Day 3-12: Cedar install, course by course, blind-nailed, properly staggered, backed with starter strips at every row.
Day 12-14: Trim work, corner boards, fascia, soffit.
Day 14-15: Punch list, final stain touch-ups if needed, cleanup.
Typical timeline: 10 to 15 working days for engineered cedar, 12 to 18 days for real cedar. Longer in historic districts where we have scheduled inspections.
What Cedar Actually Requires From You After We Leave
Cedar is not a set-and-forget material. Here is the real maintenance schedule depending on which cedar you picked.
Real Western Red Cedar
- Year 0: Just installed, clear or stained to your preference
- Year 1: Quick wash with mildew-killing cleaner
- Year 2-4: Annual hose-down, inspect for any shakes starting to cup or check
- Year 5-7: First stain refresh. Plan on $4,000 to $9,000 for a professional stain job on a 2,000 sqft exterior
- Year 8-14: Annual maintenance continues. Watch for any shingle replacement needed
- Year 14-16: Second stain refresh
- Year 20-30: Natural end of life if maintained. Individual shake replacement as needed.
Maibec Engineered Cedar
- Year 0: Just installed, factory-stained
- Year 1-10: Annual hose-down. Nothing else.
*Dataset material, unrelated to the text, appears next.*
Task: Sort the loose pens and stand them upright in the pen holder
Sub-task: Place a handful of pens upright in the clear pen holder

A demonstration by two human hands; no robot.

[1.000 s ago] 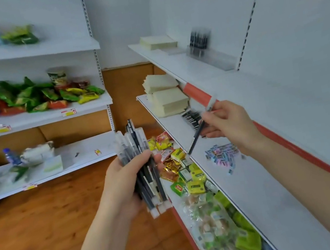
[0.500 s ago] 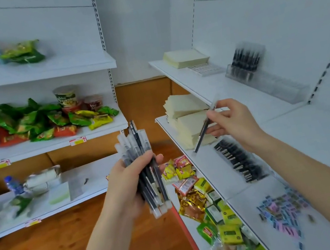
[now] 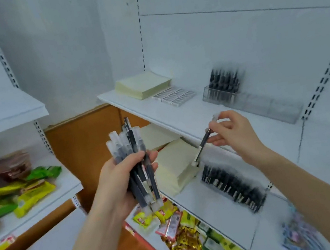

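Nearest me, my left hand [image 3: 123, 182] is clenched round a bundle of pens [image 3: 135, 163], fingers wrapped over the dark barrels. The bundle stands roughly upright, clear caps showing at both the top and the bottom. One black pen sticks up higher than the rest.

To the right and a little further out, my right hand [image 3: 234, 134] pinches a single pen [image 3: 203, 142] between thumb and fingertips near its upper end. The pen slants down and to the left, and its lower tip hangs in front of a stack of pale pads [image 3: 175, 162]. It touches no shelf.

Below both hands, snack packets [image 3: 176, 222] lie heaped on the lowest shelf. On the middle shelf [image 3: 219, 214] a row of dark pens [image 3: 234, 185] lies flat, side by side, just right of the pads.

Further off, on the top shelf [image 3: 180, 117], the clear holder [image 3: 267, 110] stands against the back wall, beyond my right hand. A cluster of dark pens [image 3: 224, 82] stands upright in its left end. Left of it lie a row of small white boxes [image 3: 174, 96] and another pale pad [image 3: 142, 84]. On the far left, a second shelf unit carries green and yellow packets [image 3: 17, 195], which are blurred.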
- Year 10-15: Inspect for any color touch-ups. Most walls need none.
- Year 15+: First potential stain refresh, much lighter than real cedar
- Year 25-30: Useful life end
Maxitile Fiber Cement Shake
- Year 0 to 15: Annual hose-down. Nothing else. Ever.
- Year 15: Optional repaint with exterior acrylic if you want a color change
- Year 30-40: Still on the house
We include a maintenance guide in the warranty folder for every cedar job. If you hire us for the reside, we will come back and do your first maintenance inspection free in year 5.